Its premise is familiar, too, and oddly reminiscent of a movie from Marvel’s Distinguished Competition. Recall David Ayer’s Suicide Squad, where a government suit (coincidentally played by Thunderbolts‘ David Harbour) articulates the film’s central dilemma: “What if Superman went rogue—who would stop him?” This question raised another for the audience: What could a group of hapless scuzzballs with little more than guns and attitude possibly achieve against an invincible target? Thunderbolts* offers a satisfying answer to this setup, pitting its ensemble of quasi-heroes against the superhuman Sentry, aka Bob (Lewis Pullman), in ways that mindfully veer away from the previsualized mayhem of more conventional Marvel fare. More on Bob in a bit.
The Thunderbolts (so named for a pee-wee softball team) are filled out by former sidekicks, also-rans, and one-off heavies: there’s Yelena Belova (Florence Pugh), stifling profound Endgame grief with defensive snark; her vodka-pickled father figure Red Guardian (Harbour); disgraced Captain America and hostile prick John Walker (Wyatt Russell); Ghost (Hannah John-Kamen) and Taskmaster (Olga Kurylenko), who share a penchant for generic helmets and blending in with the scenery; and Bucky (Sebastian Stan), the Winter Soldier, who has wandered into American politics as an elected Congressman despite his history as a Hydra assassin. (As ever, geopolitics in the MCU remains a nebulous, ridiculous thing.) Together, they form a predictable found-family unit, though credit Schreier and his screenwriters, Eric Pearson (Black Widow) and Joanna Calo (The Bear), for adding a modicum of friction to their assembly.

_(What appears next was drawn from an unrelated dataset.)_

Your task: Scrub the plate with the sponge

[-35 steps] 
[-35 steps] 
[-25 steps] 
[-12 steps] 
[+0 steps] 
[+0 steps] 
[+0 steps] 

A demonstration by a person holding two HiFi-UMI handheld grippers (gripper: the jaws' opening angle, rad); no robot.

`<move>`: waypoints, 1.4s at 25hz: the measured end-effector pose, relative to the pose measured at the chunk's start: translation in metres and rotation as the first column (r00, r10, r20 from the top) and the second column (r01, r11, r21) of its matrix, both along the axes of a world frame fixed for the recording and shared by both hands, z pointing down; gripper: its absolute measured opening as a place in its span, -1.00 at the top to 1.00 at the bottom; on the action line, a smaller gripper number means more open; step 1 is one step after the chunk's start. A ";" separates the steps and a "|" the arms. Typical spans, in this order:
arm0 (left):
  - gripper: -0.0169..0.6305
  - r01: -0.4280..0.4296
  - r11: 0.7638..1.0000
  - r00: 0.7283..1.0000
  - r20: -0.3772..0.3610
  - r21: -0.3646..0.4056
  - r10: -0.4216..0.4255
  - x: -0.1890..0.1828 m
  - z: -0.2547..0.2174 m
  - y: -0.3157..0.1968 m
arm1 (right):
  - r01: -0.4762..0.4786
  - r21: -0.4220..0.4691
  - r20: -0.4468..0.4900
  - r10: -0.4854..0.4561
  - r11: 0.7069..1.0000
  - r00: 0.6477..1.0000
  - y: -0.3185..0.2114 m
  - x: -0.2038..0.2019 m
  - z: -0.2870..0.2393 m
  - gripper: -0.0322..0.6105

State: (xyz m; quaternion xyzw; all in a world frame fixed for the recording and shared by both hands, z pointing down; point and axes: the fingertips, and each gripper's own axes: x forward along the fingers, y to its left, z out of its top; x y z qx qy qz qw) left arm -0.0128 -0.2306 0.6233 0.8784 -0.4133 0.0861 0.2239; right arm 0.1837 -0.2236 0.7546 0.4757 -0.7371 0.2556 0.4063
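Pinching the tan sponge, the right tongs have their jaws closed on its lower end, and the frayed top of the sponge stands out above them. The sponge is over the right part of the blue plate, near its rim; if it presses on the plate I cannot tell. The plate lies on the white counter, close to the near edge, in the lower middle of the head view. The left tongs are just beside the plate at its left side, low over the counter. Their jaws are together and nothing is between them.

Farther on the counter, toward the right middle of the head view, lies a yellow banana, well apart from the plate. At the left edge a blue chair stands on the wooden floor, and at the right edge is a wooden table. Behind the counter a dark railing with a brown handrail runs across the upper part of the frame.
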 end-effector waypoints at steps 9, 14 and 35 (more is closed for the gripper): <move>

Thunderbolts* begins with these moody mercs dispatched to eliminate one another by their mutual CIA handler, the shady-chic Valentina Allegra de Fontaine (Julia Louis-Dreyfus, in rare form). The subsequent showdown unfolds deep inside a top-secret lab that houses another of Val’s liabilities, Bob, whom we later discover has been granted abilities far beyond those of mortal men that have exacerbated an inner demon ominously referred to as “the Void.” Once Bob enters the fray, Yelena, John, Ghost, and Taskmaster shift their enmity toward their true enemy: Val, whose desire for a remote-controlled hero in a world without Avengers soon looks less like risk mitigation than megalomania. “Righteousness without power is just an opinion,” she tells her put-upon subordinate, Mel (Drive-Away Dolls‘ Geraldine Viswanathan). Veep on a Marvel budget is a scary thing.